Здесь, в Бресте, восемнадцатилетним погиб мой старший брат. Помню, как ветер мотает занавеску. Брат, склонившись ко мне, долго держит мою руку в своей, а потом моей ладонью водит по своей гладкой щеке.
Уходили тихо, украдкой оглядываясь на разрушенные стены с сухими травинками.
После каникул Глеб избегал моего взгляда. На уроках отвечал коротко, чётко — только на заданный вопрос. Это я виновата в том, что он замкнулся.
О чём он думал? О том, что мы невидимыми нитями связаны с погибшими? Или о том, что жизнь слишком коротка и ни к чему тратить её на споры?
Глеб промолчал до Достоевского. На первом же уроке попросил для доклада тему «Психологизм Достоевского». Вызывающе, громко зазвучали вновь те же мысли об искусстве, жизни и человеке, что звучали до Бреста, те же слова: «Закономерна гибель яркой и сложной индивидуальности. Сопротивлением суетной или трагической судьбе, мещанству толпы может стать только уход в себя, в собственный мир».
На весь лес звучит его медленный, тревожный голос.
— Нет, нельзя быть одному! Что ты? — испуганно перебила его на том уроке Шура и повторила растерянно: — Никак нельзя одному. Что ты?
Ни Брест, ни два года общей жизни Глеба не изменили.
— Творчество, — не слыша Шуры, не видя её умоляющего и моего раздражённого взгляда, продолжал Глеб, — радость возможны только в отрыве от людей, человек должен жить для себя, в себе, лишь тогда он будет счастлив!
Странно, он всегда с нами, во всех наших делах, что заставляет его так говорить?
Я пошла тогда к последним партам, чтобы не сбоку, а прямо видеть его лицо. Глеб стоял перед нами красный, с круглыми, прозрачными, испуганными глазами и замолкал в конце каждой фразы на точке. Левую руку он держал в кармане, правую протянул к классу, собрал все пальцы вместе, в горсть.
Он не играл тогда! Мне показалось, в нём происходит борьба, и он сам удивляется тому, что говорит: слишком медленно складывает фразы, словно даёт себе и нам возможность осознать смысл произносимого. «Убил» и «спасти» у него логически соединяются, «любить» для него значит раствориться в чужой беде и боли, что Глеб воспринимает как потерю собственной личности. И тот же вывод, что раньше: жить без людей, одному.
Душно как!
Почему сейчас, в лесу, звучит тот урок, почему снова передо мной испуганное лицо Глеба?

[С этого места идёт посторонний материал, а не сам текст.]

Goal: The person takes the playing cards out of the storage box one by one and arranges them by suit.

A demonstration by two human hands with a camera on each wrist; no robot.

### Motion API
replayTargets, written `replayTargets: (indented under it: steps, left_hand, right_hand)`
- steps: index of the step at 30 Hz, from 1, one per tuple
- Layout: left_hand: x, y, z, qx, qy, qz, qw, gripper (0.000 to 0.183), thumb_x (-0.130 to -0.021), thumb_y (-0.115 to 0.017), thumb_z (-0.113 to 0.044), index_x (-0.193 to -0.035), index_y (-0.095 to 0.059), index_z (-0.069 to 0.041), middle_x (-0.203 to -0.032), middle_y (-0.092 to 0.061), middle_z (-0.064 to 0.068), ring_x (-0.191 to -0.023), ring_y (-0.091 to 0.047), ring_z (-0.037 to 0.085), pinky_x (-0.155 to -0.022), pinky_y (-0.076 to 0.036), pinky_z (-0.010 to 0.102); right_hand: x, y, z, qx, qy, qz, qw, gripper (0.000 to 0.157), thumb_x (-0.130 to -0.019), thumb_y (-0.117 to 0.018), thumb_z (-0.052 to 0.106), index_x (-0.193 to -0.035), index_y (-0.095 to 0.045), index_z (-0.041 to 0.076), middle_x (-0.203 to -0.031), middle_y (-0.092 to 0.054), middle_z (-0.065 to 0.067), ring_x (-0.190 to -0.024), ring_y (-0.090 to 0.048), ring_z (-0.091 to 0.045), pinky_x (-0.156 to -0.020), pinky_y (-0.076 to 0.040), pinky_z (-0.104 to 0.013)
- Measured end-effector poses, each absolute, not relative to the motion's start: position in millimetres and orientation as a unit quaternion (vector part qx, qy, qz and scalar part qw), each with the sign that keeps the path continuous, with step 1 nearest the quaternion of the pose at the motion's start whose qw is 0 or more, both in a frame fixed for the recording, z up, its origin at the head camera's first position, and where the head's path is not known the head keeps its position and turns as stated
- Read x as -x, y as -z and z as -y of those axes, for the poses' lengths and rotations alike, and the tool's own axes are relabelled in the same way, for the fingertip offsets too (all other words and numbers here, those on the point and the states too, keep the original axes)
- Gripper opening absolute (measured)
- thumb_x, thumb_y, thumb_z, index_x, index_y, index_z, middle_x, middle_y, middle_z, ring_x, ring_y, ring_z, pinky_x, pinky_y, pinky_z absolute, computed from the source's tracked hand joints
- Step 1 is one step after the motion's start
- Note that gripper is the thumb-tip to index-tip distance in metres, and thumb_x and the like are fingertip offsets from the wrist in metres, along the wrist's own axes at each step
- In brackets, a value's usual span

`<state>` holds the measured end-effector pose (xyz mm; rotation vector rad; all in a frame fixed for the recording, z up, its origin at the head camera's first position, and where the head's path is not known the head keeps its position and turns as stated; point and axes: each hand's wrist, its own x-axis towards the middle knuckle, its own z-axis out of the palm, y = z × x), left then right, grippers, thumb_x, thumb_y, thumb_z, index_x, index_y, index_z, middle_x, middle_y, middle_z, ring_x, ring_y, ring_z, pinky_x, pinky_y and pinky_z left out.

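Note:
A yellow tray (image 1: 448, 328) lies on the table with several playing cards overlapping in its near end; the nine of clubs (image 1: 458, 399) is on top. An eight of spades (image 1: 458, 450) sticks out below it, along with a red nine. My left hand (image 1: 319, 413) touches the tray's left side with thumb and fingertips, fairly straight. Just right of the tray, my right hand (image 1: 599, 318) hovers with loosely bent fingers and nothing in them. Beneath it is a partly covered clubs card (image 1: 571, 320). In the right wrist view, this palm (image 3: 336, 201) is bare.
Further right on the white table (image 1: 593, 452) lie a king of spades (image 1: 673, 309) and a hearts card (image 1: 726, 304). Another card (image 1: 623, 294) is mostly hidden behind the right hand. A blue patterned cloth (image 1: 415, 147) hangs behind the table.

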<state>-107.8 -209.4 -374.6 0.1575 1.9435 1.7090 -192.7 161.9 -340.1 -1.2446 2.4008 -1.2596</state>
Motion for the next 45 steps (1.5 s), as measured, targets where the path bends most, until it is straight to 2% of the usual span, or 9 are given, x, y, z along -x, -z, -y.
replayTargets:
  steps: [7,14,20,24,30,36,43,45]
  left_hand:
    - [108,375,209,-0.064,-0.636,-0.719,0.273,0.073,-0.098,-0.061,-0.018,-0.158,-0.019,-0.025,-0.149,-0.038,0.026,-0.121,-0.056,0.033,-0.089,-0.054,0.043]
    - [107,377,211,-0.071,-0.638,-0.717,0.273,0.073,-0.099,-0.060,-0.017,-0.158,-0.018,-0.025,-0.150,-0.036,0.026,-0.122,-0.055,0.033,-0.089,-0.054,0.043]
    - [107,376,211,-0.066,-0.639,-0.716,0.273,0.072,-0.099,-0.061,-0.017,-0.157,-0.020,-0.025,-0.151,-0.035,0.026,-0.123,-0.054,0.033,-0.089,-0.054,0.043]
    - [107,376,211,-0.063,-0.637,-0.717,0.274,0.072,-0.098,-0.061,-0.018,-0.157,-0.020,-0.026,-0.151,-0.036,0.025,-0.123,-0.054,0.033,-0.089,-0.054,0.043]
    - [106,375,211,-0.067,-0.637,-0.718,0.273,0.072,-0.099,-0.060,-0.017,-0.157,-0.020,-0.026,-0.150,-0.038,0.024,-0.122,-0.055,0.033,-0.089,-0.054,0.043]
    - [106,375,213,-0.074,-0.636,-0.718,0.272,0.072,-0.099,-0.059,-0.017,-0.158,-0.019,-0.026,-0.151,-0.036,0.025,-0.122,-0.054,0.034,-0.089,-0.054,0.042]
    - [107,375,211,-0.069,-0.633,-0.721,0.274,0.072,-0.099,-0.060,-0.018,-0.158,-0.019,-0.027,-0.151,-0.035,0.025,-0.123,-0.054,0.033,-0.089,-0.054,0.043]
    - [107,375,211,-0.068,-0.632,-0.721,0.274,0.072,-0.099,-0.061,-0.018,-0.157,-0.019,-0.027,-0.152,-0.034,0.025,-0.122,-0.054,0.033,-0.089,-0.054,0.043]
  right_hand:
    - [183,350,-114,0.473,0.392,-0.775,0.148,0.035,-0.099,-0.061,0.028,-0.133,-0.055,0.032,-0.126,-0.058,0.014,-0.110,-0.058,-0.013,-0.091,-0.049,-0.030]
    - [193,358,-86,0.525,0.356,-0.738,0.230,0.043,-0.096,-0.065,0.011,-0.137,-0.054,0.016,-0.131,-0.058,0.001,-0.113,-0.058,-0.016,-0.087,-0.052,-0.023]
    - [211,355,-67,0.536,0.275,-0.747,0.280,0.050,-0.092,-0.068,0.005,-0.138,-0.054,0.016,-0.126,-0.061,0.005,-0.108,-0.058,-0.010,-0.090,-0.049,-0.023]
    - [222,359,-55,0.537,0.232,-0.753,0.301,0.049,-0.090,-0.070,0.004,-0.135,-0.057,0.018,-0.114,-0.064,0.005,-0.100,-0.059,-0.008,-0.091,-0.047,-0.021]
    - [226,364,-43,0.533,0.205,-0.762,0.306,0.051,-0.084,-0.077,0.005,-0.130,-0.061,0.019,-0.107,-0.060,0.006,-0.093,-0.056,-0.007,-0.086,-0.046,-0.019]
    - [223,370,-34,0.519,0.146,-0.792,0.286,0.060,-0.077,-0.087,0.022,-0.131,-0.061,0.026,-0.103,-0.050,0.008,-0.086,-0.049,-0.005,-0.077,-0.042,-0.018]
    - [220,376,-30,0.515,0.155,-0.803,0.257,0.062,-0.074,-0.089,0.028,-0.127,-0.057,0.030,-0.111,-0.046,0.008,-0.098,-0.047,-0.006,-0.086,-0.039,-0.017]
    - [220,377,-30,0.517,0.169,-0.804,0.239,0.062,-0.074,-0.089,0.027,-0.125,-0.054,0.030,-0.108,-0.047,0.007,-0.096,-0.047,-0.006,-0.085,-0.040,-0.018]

Тогда я задержала его после уроков, спросила неуверенно: «Ты убеждён в том, что говорил?»
Вот что я хотела вспомнить! Нет, не его ответ «Когда никого не любишь, жить легко», прозвучавший несколько претенциозно и слишком громко, чтобы ему можно было поверить, а то, как он посмотрел на Дашу. Даша что-то писала в тетради. Её золотистая голова одна светилась в классе — ребята сбежали в буфет. Почему тогда я не придала значения этому его быстрому, детски-растерянному взгляду? Тогда я только пожалела о том, что Даша осталась, он, наверное, хотел поговорить со мной.